Completely Subjective: Jill Bialosky’s “Daylight Savings”

Daylight savings, the event, not the poem, annually both bequeaths upon and steals away from us an hour. The significance of one hour has been rapidly both declining and growing over the years.

With the increase in technology, more and more can be done in one hour. In the olden days, an hour could buy you a trip to the next town over, your old horse-drawn carriage bumping and creaking down twisty dirt paths, stopping occasionally to water the horses or ask for directions, yet today an hour could buy you a trip from Darien to Romania or Argentina. Where an hour could once buy you a few dozen miles of travel for a letter, now thousands of people can have conversations from all across the world and outer space, in a mere sixtieth of an hour.

Yet we have also been rapidly losing these precious units of time. An hour is merely three twenty minute episodes and when you’ve recently been sucked into a new series, many hours will be divided up this way and lost in a haze of blue light and meaningless noise. Hours tend to creep away into the internet, innocently poking at a youtube video, which then contains another youtube video in a link in the description which recommends another video which has a sequel and there’s a whole mini series about this other topic and where do all the hours go?

Charles Darwin once said that “A man who dares to waste one hour of time has not discovered the value of life.” This is never exemplified better than in “Daylight Savings,” the poem this time. It details the various trials and tribulations of motherhood, an experience we’ve only ever been on the receiving end of. “The hour when without us they might die” is an hour that leaps out at me, because while any odd event may seem perfectly safe and normal to one on the receiving end of motherhood, this very same event could very well be life-or-death for either party without the knowledge of one or the other. Motherhood somehow seems to overcome the meaninglessness that’s threatening to overwhelm our increasingly trivial uses of time, defining each hour with life and death, success and failure, love and loss, and making each and every hour so precious that even the light of the sun itself cannot compare.

The endless lilting strings of hours march on, a melody of love and care, interspersed with challenges and journeys, stretching endlessly into a future of strong children, growing ever taller through the attention and devotion of their mothers, countless hours pouring into the ultimate investment, the kind of investment that becomes so all-encompassing in a parent’s life that every waking moment is bursting with bouquets of possible ways to brighten their child’s day, so much so that their child becomes a reflection of their very soul itself, echoing their every joy back upon themselves in a positive feedback loop of love, overcoming the shackles of space and time and death and loving through thick and thin and light and dark and filling up every hour with sunshine, regardless of the presence or absence of daylight.

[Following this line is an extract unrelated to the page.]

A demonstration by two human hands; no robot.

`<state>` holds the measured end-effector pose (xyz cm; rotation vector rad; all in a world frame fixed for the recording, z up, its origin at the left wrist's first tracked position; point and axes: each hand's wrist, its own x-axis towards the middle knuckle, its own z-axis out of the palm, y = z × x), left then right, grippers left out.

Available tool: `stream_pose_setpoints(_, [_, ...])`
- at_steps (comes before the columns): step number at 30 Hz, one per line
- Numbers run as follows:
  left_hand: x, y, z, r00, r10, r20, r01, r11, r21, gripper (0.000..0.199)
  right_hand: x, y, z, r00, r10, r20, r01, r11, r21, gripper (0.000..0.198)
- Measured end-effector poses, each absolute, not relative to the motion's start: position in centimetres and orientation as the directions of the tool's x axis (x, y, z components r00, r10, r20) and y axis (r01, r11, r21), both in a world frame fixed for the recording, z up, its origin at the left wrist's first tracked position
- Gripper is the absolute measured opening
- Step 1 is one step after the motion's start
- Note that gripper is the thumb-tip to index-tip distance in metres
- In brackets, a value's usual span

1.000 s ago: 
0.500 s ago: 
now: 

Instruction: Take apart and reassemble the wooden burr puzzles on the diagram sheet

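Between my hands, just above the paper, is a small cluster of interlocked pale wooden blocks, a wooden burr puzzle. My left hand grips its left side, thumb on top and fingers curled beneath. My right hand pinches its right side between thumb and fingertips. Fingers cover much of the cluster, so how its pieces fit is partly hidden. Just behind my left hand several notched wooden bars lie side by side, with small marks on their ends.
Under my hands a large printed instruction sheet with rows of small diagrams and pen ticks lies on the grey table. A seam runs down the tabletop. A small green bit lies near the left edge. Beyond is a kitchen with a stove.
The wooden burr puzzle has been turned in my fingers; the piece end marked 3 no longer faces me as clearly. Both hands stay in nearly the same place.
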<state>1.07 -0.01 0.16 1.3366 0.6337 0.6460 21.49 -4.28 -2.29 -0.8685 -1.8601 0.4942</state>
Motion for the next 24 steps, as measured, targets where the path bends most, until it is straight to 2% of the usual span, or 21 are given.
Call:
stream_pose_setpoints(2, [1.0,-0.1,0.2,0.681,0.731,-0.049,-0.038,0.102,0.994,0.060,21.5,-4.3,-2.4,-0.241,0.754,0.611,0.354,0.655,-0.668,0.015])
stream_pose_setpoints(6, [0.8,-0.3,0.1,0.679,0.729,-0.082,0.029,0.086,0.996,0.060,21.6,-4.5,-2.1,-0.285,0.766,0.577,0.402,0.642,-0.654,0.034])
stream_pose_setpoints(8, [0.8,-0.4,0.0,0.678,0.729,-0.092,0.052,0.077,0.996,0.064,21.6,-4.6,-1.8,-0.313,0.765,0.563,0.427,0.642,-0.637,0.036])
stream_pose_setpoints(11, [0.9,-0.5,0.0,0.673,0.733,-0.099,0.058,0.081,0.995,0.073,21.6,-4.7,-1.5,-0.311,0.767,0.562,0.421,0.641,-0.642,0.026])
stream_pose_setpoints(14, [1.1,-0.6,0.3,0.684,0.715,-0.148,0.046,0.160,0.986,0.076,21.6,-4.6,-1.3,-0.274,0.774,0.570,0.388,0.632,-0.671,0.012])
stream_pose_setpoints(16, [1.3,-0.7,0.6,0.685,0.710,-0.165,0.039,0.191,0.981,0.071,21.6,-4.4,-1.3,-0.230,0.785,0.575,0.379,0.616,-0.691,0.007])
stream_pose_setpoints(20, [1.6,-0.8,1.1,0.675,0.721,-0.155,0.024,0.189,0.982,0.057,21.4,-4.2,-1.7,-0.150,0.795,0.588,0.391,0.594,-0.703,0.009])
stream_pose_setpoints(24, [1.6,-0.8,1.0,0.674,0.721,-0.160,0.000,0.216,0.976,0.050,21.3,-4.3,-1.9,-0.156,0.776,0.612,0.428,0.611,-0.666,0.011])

Daylight savings, the poem, not the event, bequeaths and does not steal away the meaning of an hour. It bestows enough significance upon every hour to overcome the annual loss. However, one thing Bialosky never mentions, is that every year, Daylight savings returns the hour, eight months later, when we need it the most, like an investment that takes without permission and gives without debt, filling our lives with that much more sunshine, the hour that most people intend to spend sleeping or setting all the clocks, but could be spent in so many amazing ways because an hour-long conversation can restore someone’s faith, an hour-long interaction can save someone’s life, an hour-long study session can rescue someone’s grades, and an hour-long writing session can give you this paper. Every hour has meaning, if you chose to bestow meaning upon it, the way daylight saving bestowed this hour upon you.